In the data below, one line contains "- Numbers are" and a later one contains "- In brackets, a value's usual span". Print both, with every line between them, exactly and alone.

Items listed in a dataset |
· · · · · · ·
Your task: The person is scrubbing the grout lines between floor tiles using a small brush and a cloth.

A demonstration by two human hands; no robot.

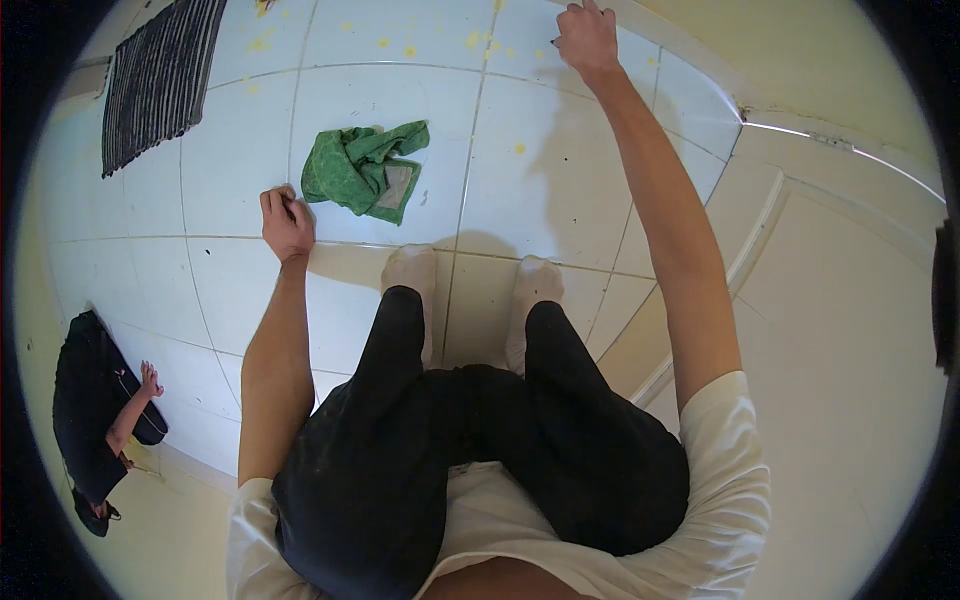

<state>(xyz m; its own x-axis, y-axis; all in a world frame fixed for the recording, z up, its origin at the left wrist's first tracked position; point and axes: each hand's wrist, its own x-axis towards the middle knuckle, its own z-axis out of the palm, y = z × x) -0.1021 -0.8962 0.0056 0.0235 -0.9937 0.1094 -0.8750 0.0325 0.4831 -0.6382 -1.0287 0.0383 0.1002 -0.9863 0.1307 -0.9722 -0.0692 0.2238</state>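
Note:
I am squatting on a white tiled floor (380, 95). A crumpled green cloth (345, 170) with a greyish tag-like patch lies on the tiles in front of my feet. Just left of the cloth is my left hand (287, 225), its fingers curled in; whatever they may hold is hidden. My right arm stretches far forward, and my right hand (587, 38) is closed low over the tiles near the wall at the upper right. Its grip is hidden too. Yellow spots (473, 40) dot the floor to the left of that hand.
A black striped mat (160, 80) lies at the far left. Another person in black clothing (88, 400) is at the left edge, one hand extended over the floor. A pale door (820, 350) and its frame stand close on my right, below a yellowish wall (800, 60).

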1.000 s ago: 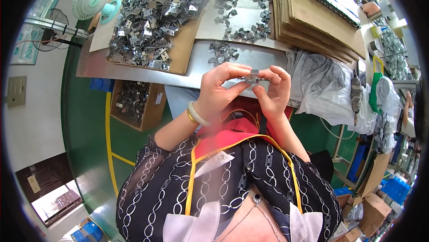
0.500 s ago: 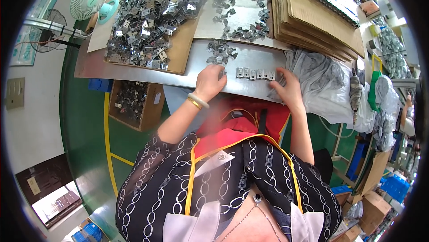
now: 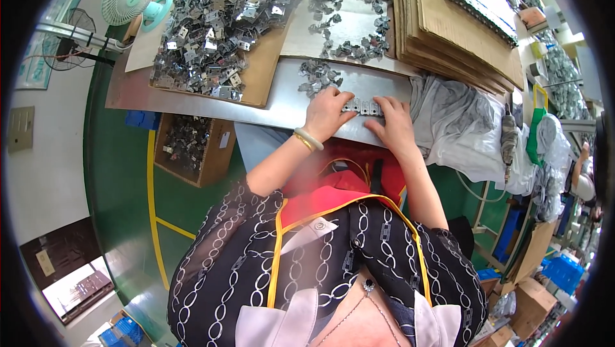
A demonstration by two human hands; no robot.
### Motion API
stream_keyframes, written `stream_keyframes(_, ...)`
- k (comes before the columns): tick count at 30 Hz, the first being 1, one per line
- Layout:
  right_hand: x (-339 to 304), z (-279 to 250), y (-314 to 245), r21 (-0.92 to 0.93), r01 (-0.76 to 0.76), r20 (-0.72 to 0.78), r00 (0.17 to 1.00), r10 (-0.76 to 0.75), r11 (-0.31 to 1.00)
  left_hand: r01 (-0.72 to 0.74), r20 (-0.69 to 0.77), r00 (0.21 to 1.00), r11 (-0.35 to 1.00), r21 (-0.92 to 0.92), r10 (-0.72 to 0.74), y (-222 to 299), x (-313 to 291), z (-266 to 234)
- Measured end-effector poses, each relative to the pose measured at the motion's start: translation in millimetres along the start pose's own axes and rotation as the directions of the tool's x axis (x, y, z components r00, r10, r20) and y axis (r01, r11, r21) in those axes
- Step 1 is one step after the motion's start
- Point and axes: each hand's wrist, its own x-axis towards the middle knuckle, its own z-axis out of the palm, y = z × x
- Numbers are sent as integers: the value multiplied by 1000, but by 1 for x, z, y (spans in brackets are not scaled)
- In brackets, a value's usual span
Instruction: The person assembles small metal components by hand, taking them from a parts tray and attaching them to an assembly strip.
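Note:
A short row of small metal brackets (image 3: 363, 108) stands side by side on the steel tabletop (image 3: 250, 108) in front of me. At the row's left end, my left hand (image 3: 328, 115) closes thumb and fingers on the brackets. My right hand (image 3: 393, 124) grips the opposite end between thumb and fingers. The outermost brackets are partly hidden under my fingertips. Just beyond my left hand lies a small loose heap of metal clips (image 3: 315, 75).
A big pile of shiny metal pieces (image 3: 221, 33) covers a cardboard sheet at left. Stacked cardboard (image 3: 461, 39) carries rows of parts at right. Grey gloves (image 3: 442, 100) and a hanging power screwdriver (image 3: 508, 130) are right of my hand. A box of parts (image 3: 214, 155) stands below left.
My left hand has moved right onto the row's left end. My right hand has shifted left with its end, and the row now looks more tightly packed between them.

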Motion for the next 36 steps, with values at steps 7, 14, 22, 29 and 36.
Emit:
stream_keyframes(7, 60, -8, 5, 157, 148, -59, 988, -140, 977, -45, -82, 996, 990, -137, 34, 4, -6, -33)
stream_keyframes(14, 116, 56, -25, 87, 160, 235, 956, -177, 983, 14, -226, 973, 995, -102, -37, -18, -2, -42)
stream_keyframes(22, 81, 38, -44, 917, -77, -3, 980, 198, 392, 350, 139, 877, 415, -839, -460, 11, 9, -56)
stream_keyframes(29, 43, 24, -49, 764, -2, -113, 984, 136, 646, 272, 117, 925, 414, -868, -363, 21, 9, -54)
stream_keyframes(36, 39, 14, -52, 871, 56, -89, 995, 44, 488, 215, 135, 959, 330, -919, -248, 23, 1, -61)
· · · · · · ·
Your solution |
- Numbers are sent as integers: the value multiplied by 1000, but by 1 for x, z, y (spans in brackets are not scaled)
- In brackets, a value's usual span

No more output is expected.